What is that? One dictionary defines it as “judgment based on observable phenomena and uninfluenced by emotions or personal prejudices.” Obvious emotions and prejudices aside, are we not all influenced one way or another to see things as we do?

Is God “objective” or does He see things His way only? Can unregenerate mankind be nonpartisan? Is it capable of true justice? Will a Catholic or Mormon judge, district attorney, or crown prosecutor, for example, be impartial when charges are brought against a religious group, whose doctrine, lifestyle, and belief are not in harmony with theirs? How can it be? Unless a judge is plainly, publicly constrained by the letter of the law to pronounce sentence, knowing there are consequences not acceptable to him if he should be inconsistent with the law, chances are he will find as he sees fit.

History is brimming with decisions, judicial, political, economic, social, or otherwise, especially in the name of religion, which are anything but “objective,” whatever that means.
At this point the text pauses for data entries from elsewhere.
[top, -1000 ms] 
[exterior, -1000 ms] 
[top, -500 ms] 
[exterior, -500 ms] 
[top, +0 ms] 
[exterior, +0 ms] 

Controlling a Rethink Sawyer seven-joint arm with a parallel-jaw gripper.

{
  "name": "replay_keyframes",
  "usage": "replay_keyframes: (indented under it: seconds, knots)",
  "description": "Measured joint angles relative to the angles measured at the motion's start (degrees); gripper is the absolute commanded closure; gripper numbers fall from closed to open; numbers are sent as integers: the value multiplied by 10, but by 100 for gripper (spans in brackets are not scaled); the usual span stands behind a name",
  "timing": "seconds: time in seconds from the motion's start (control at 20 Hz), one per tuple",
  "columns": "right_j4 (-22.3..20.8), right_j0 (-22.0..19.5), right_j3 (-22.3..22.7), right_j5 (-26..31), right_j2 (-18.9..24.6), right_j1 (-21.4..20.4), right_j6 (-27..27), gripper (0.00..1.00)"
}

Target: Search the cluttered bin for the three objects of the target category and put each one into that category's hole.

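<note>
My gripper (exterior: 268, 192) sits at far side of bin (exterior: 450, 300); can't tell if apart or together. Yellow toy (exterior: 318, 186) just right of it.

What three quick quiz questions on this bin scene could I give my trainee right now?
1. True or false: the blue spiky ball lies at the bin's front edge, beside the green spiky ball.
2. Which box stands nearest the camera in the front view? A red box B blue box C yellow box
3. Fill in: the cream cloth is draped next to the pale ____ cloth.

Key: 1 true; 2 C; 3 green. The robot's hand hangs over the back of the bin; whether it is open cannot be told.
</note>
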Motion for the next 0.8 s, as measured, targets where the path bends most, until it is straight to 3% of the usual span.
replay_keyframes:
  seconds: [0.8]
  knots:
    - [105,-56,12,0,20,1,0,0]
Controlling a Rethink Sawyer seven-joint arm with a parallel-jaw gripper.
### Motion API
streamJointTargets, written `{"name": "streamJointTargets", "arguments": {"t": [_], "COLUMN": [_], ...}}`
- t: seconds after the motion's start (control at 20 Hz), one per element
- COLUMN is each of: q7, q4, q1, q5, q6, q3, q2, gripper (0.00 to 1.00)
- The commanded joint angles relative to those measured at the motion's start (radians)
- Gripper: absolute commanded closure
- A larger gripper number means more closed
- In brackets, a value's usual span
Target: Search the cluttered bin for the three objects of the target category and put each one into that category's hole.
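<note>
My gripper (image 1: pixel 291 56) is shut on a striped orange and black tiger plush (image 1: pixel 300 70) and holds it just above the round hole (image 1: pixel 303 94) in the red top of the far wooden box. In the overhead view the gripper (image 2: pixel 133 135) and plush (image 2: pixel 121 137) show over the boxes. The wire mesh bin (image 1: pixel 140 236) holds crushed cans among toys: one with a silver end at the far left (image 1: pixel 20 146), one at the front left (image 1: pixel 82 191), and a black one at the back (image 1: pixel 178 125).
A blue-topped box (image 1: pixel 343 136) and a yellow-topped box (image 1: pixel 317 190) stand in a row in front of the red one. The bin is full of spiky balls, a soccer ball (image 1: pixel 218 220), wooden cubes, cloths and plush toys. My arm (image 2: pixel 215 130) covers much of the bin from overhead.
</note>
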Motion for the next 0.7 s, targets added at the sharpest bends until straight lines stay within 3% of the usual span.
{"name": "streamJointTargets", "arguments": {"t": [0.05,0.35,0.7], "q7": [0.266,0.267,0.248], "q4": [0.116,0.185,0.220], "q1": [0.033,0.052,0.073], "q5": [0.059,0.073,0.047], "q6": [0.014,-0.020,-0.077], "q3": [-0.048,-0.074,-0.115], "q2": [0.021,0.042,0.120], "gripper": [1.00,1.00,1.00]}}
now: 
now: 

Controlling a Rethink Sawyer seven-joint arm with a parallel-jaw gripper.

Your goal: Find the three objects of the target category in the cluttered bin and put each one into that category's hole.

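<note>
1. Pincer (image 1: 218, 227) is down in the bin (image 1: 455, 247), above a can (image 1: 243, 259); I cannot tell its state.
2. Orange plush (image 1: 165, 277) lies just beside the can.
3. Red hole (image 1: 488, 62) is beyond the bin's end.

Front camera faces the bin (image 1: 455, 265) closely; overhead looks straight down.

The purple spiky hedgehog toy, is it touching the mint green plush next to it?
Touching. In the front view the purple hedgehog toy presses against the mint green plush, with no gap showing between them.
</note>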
These decisions are made by all classes and levels, right up to the highest authorities in the land.

Does objectivity preclude having my own perspective? Must I be the common politician who does not his own will, but the will of the people who elect him? Why should I be willing to see things everybody’s way at once? How can I? Of course, objectivity in itself does not mean that I see things everybody’s way, but that I am willing to let a judgment be in favor of those with whom I do not necessarily agree on other matters or even the matter in question, as long as they are right or their cause is just, assuming there is a “right way” of seeing things.
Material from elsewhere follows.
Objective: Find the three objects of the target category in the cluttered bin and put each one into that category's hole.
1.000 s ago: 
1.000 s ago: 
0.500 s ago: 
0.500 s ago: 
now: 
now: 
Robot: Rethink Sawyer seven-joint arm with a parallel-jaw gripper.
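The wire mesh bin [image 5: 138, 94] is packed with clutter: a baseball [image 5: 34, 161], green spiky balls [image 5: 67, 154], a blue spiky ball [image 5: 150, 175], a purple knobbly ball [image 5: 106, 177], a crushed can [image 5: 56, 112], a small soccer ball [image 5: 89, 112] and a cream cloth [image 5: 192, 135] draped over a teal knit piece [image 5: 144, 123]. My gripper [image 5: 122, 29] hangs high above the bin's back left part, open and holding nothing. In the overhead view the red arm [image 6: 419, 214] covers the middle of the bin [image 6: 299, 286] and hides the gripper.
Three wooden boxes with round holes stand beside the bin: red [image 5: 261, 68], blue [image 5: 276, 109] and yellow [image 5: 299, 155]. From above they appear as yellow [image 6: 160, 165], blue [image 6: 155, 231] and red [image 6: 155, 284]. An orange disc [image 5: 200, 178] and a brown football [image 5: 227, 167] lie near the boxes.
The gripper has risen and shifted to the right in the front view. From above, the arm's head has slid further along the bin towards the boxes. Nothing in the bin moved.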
Objectivity is a pipe dream that can only be otherwise if defined in the context of truth, which is of certain definition and standard, and not something “objective.” God’s mind and law take precedence over man’s. Without the knowledge of God, man is a brute beast, pleasing his passions, however refined, educated, and objective they may seem to be.

“The fear of the LORD is the beginning of knowledge; but the foolish despise wisdom and instruction” (Proverbs 1:7 HNV).